В той стороне, где жизнь и солнце - стр. 26
Колька суетился рядом, подкладывал щепочки под ножки шатающегося на неровностях земли кресла, поправляя подушку и мешая Екатерине Павловне сосредоточиться в себе.
– Да угомонись ты, – притворно сердилась она и смотрела на сына добрыми глубокими глазами. – Хорошо мне, ничего больше не надо.
– Пузатку хочешь? – спрашивал Колька мать, смеялся и бежал на огород, где долго выбирал самую большую морковку сорта «пузатая-ельцовская». Он тщательно обтирал ее от земли шелковистой ботвой, а потом еще и полой пиджака.
Екатерина Павловна легонько надкусывала морковь и невольно в смущении улыбалась, потому что видела себя в эти минуты босоногой деревенской девчушкой.
– Пойду, «поросят» проведаю, – ухмылялся Колька и шел на огород к квадратику с редиской.
Потом появлялась Настенька. Всякий раз она осторожненько подкрадывалась к Екатерине Павловне, розовыми от солнца ладонями прикрывала ей глаза и тоненько пищала: «Ау -у». И каждый раз Екатерина Павловна поддавалась на эту игру и встревоженно спрашивала: «Господи, кто же это пришел?»
Настенька загорела и вроде бы взрослее стала. Все черты ее лица как-то неожиданно заострились и обнаружили хорошенькое, по лукавому смышленое личико.
Она садилась на маленький стульчик рядом с Екатериной Павловной и бойко рассказывала:
– Сегодня ваша Лушка пришла, препротивная тетечка, и давай критику разводить. Мол, и стены после нас неровными стали, и потолок мы полосами намазали, и вроде бы вообще работать не умеем. Ну, мы ей и предложили показать, как надо делать. Как она раскричалась, как расшумелась: «Что вы понимаете?! Я еще в войну свое отработала!» А сама толстая, как дебаркадер.

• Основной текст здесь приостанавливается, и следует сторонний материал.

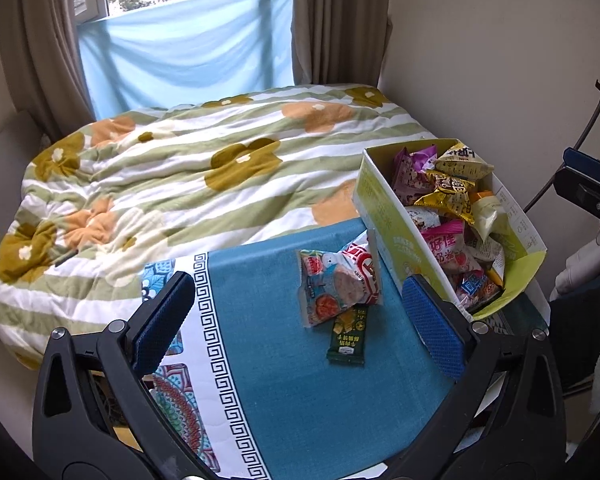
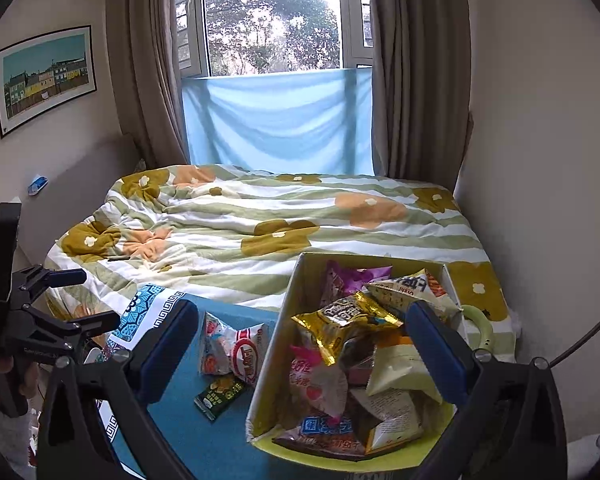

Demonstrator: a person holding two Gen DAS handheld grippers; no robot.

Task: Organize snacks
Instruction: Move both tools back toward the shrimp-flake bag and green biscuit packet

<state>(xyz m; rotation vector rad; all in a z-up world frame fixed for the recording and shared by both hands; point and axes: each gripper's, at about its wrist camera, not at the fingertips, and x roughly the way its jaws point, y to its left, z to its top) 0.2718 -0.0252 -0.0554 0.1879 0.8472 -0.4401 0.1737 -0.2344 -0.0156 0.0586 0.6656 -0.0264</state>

Екатерина Павловна улыбается и припоминает, что Лукерье Савотиной и в войну неплохо жилось. Работала она на пекарне, без хлеба не сидела, а еще и сверх нормы прихватывала. Но ничего об этом Настеньке не говорила, а лишь украдкой наблюдала ее и радовалась почему-то.
А Настенька уже на огород бежала. И Екатерина Павловна видела, как сразу же подтягивался и скучнел ее сын. Он становился вялым и равнодушным, и не проходило полчаса, как уходил в свою мастерскую и начинал чем-то там стучать, греметь и, как казалось Екатерине Павловне, совершенно напрасно. Потому что за весь последний месяц не показал ей сын ни одной новой своей работы.
Екатерина Павловна не вмешивалась. Она помнила себя молодой.
VI
Настенька вошла в мастерскую, а Колька спиной к ней сидел на низеньком брезентовом стульчике. Сидел и что-то лобзиком колдовал на фанере. Настенька присела на верстак, поболтала в воздухе ногами, глянула в распахнутое окно на улицу и вздохнула.
– А мы сегодня уезжаем, – сказала она и увидела, что Колькина рука на мгновение замерла, а потом опять задвигалась вместе с лобзиком, но уже как-то рывками, чересчур резко.
– Нам и деньги выплатили в конторе. По двести рублей отхватили. Все девчонки удивляются – много получилось.
– Теплоходом, что ли? – не оглянулся Колька и не приостановил своего занятия.
– А то чем же… Ты бы мне подарил что-нибудь? Я в городе хвастаться буду. Там таких штучек и в музее не найдешь…
– Зачем тебе? Будет под кроватью в общежитии валяться.
Колька оставил лобзик, выпрямился и закурил. Тоненькой струйкой выпустил он дым и впервые посмотрел на Настеньку.
– Ты подари, – рассердилась Настенька, – а я уж знаю, что мне делать.